-- Study material follows --

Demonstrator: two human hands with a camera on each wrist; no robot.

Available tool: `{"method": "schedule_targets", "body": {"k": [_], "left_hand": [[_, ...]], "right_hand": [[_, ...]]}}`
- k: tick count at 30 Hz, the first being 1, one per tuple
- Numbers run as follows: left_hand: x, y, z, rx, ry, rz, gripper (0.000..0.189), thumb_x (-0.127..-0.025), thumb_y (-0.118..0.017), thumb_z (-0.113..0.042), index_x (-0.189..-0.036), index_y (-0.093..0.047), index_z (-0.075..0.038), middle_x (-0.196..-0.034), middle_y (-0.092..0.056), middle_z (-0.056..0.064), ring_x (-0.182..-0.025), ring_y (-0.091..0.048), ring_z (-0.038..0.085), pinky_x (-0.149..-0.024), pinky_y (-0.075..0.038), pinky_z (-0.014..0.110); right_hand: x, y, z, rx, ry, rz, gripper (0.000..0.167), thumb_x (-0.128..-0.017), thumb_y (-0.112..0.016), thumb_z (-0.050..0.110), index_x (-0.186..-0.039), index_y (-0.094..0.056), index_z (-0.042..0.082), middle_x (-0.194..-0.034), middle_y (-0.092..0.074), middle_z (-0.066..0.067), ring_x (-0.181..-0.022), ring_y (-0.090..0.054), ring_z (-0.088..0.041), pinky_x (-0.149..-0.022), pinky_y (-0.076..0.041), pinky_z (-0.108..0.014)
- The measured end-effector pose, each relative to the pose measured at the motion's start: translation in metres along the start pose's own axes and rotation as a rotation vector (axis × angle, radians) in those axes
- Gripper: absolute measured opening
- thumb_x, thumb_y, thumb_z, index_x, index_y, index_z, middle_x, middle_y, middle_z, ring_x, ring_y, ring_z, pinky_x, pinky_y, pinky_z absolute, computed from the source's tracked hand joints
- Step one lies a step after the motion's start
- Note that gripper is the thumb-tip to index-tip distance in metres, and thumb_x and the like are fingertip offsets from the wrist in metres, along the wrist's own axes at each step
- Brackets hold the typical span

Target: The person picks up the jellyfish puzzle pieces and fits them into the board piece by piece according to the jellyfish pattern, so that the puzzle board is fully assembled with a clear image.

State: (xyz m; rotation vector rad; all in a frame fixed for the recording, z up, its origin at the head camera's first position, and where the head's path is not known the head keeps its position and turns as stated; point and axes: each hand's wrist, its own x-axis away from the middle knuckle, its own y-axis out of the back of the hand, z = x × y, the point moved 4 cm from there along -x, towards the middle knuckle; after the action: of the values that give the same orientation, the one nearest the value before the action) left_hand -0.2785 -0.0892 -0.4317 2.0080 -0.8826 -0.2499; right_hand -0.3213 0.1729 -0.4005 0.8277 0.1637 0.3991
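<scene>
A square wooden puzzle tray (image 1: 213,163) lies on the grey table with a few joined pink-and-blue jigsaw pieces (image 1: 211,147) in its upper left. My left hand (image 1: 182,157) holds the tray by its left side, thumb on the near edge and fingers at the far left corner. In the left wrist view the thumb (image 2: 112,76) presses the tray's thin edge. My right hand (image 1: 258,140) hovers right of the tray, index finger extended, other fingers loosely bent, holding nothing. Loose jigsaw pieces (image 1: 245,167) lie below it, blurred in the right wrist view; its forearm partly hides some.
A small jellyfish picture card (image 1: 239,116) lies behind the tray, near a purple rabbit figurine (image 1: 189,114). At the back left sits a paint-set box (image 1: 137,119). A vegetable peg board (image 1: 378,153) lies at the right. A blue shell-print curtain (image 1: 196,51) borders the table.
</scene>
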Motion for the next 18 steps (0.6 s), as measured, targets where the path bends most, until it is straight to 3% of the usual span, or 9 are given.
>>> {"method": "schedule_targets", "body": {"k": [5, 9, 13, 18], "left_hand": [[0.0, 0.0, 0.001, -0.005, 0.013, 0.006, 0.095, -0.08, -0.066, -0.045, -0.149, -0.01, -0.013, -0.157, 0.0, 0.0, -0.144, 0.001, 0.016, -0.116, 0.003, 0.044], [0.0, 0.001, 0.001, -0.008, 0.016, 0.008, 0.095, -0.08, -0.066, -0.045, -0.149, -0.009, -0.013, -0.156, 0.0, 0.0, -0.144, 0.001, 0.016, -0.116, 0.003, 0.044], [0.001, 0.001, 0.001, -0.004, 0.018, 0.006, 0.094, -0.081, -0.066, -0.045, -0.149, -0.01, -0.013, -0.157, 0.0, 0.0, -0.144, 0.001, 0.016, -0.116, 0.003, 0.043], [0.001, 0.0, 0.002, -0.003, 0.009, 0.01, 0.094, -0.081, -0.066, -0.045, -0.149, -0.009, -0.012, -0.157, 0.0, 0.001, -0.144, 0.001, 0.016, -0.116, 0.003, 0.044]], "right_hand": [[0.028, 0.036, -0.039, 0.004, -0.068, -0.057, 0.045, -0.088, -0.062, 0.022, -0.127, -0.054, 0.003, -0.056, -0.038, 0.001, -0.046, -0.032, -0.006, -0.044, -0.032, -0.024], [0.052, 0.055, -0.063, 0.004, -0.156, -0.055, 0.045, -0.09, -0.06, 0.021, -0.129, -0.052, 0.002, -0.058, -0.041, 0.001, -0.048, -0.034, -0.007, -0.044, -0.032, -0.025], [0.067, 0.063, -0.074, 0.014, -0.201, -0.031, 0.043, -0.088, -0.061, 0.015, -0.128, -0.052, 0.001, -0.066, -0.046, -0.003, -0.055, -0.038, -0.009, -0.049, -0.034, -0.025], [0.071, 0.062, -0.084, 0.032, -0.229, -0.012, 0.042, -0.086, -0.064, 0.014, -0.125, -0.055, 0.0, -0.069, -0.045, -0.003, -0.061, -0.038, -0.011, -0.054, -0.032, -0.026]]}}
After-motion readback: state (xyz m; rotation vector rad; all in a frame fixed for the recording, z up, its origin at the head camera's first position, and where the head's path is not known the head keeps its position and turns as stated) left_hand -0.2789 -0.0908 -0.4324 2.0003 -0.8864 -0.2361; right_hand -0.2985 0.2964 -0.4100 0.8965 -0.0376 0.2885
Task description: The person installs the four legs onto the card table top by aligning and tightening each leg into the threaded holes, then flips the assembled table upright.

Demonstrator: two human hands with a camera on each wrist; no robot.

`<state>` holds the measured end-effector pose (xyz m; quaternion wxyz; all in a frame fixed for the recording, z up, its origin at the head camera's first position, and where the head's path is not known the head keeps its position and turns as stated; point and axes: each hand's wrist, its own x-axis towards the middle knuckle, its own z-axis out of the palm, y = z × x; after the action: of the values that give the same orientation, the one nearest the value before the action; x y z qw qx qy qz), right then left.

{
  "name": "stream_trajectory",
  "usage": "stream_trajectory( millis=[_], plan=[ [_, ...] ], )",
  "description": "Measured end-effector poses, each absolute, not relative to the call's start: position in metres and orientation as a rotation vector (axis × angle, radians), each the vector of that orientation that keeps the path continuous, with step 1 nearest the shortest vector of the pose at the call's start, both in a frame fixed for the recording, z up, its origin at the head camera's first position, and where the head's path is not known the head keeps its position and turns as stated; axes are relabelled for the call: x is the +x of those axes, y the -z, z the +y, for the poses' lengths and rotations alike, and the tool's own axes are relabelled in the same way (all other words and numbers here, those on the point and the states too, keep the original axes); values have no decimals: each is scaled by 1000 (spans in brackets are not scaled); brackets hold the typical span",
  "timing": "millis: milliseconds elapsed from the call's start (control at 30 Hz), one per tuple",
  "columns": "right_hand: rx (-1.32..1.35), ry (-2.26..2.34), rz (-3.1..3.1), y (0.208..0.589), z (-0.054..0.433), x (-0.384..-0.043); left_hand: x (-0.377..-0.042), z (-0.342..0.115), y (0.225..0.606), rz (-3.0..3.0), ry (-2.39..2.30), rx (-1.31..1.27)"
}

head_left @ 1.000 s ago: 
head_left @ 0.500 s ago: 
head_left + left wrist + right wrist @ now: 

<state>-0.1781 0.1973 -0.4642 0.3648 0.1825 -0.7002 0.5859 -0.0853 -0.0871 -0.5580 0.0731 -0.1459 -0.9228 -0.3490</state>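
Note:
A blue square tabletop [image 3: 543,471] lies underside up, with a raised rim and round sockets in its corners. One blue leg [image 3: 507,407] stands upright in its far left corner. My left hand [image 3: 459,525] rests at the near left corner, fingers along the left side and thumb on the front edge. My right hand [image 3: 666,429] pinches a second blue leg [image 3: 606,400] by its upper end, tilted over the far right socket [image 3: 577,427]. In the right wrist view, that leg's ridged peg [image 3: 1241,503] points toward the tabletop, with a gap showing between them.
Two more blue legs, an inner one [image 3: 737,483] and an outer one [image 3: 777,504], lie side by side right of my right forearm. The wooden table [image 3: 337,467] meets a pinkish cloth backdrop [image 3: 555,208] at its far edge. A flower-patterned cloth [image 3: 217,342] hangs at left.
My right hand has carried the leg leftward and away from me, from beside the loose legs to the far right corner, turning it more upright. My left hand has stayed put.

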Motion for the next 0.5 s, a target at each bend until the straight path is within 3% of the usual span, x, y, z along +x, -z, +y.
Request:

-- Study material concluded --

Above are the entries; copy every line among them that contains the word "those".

- The measured end-effector pose, each relative to the pose measured at the motion's start: translation in metres along the start pose's own axes and rotation as a rotation vector (axis × angle, radians) in those axes
  "description": "Measured end-effector poses, each absolute, not relative to the call's start: position in metres and orientation as a rotation vector (axis × angle, radians), each the vector of that orientation that keeps the path continuous, with step 1 nearest the shortest vector of the pose at the call's start, both in a frame fixed for the recording, z up, its origin at the head camera's first position, and where the head's path is not known the head keeps its position and turns as stated; axes are relabelled for the call: x is the +x of those axes, y the -z, z the +y, for the poses' lengths and rotations alike, and the tool's own axes are relabelled in the same way (all other words and numbers here, those on the point and the states too, keep the original axes); values have no decimals: each is scaled by 1000 (spans in brackets are not scaled); brackets hold the typical span",

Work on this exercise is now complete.